#### Task instructions:
Identify the lines in the data below that contain "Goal" and give only how many there are.

(Dataset records)
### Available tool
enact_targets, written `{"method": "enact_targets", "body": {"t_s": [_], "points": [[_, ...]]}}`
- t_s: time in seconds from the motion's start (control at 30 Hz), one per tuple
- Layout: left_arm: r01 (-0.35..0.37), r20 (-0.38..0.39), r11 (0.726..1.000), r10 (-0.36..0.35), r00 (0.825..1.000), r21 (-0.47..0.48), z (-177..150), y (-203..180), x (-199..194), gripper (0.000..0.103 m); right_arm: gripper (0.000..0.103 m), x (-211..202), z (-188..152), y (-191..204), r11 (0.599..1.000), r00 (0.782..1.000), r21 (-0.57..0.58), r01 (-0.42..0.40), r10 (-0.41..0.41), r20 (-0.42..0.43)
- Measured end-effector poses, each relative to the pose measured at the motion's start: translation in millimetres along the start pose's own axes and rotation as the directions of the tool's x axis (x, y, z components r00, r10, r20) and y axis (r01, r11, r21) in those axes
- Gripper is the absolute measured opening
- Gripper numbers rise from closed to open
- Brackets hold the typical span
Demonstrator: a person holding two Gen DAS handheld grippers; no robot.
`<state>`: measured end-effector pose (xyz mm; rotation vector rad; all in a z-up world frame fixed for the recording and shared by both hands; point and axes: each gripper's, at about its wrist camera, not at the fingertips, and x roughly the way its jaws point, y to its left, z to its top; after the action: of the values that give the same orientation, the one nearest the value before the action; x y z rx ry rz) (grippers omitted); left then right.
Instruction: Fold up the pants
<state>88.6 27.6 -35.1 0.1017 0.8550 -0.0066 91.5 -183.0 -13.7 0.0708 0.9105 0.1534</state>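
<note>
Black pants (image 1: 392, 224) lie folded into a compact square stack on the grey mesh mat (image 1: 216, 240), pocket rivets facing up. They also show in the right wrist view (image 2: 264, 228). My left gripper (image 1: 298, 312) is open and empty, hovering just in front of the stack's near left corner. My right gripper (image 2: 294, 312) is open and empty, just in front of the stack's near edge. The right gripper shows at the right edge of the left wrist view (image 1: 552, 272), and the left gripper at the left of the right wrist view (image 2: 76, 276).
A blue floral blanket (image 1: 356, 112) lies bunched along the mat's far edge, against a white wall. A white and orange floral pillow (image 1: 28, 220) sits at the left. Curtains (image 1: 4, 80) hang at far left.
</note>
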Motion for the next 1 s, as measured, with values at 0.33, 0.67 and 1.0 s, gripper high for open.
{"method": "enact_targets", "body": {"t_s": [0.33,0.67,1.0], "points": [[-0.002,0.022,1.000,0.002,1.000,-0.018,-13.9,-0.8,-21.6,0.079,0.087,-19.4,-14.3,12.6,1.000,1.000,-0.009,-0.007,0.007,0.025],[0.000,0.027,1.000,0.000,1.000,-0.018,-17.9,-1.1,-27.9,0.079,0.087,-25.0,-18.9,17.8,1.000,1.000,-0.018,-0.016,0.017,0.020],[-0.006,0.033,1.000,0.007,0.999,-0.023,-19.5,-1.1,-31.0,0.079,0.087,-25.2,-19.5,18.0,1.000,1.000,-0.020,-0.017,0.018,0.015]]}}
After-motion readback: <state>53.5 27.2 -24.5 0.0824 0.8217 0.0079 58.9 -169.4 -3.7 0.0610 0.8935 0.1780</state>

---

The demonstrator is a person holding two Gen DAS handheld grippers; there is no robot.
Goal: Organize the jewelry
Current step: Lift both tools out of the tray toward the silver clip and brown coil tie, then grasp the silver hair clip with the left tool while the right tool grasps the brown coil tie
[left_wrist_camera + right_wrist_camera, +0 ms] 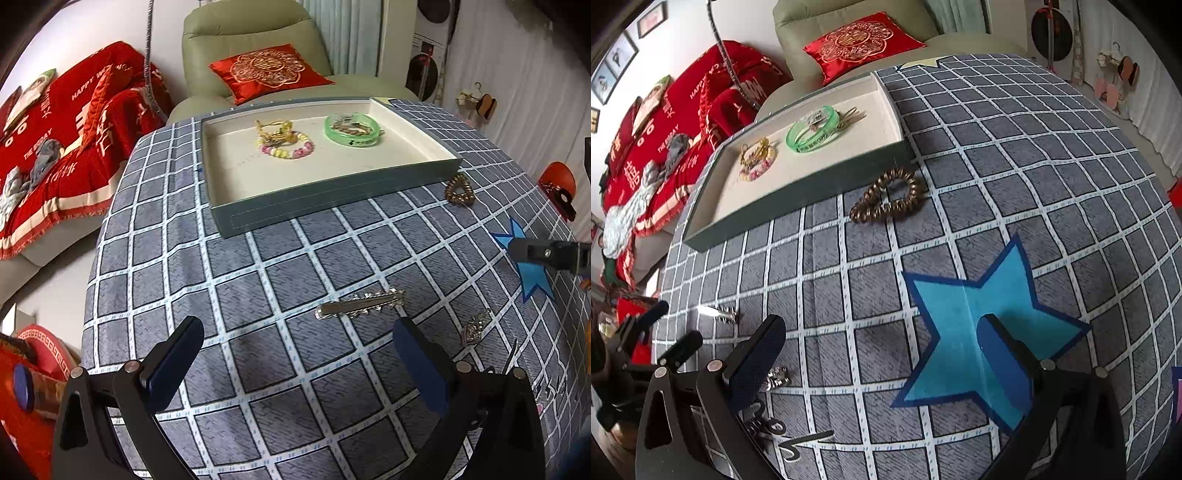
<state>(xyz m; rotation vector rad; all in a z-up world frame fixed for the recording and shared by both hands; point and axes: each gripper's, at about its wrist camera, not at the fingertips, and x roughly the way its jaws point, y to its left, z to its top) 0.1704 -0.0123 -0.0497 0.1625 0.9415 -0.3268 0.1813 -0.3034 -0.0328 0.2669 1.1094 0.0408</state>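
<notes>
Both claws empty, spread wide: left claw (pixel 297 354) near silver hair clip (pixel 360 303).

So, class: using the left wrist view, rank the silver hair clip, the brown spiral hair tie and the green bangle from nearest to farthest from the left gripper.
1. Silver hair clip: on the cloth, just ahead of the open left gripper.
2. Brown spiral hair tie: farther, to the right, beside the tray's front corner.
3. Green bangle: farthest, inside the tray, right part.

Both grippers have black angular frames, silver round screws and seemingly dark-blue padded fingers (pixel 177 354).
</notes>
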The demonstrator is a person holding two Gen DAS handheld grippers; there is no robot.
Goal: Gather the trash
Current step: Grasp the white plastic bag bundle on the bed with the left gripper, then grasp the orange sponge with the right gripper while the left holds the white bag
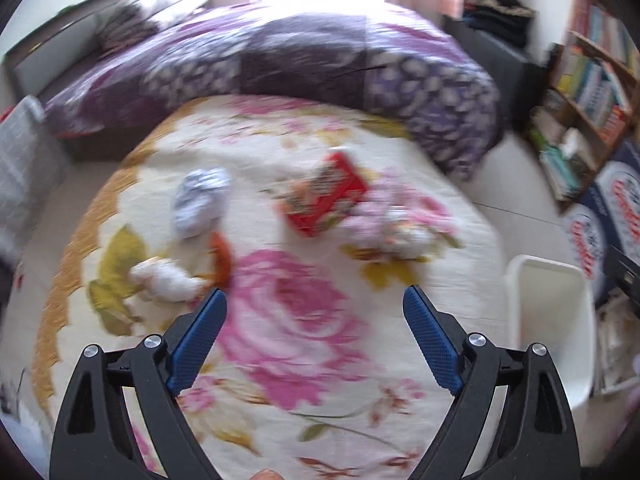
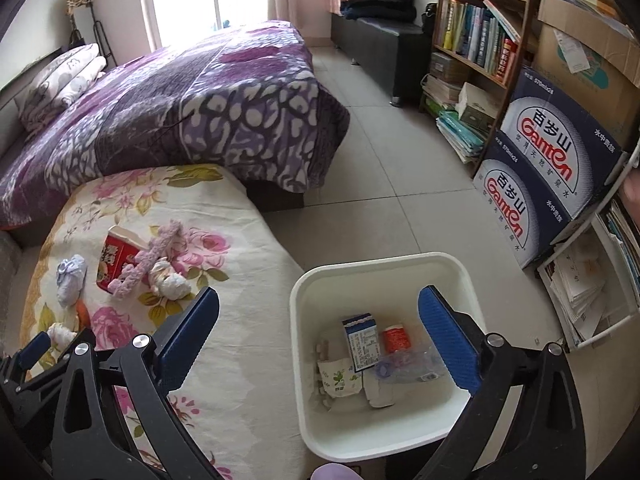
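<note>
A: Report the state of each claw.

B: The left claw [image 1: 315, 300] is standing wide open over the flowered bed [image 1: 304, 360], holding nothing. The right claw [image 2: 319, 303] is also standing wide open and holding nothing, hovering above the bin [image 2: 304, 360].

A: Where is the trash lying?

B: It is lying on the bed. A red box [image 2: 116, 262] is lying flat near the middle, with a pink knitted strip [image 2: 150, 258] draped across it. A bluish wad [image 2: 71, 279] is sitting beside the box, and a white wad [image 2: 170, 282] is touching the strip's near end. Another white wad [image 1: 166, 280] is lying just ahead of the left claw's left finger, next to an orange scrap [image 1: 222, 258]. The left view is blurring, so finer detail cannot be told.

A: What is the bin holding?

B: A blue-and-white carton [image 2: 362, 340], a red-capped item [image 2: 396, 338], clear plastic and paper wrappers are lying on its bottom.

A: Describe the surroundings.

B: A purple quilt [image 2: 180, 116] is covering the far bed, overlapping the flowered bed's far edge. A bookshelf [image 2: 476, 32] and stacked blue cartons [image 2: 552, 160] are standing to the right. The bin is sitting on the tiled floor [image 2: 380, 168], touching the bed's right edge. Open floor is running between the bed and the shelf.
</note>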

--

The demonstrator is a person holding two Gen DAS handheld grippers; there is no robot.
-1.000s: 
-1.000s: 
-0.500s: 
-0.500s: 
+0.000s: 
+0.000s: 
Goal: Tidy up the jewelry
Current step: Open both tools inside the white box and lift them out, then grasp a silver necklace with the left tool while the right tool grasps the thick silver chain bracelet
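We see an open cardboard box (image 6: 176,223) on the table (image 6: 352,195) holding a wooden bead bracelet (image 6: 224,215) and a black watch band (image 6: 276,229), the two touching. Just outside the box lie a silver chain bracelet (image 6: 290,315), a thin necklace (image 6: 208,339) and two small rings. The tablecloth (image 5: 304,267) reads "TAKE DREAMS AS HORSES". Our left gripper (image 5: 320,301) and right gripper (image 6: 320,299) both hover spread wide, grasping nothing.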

#### Completed exercise:
3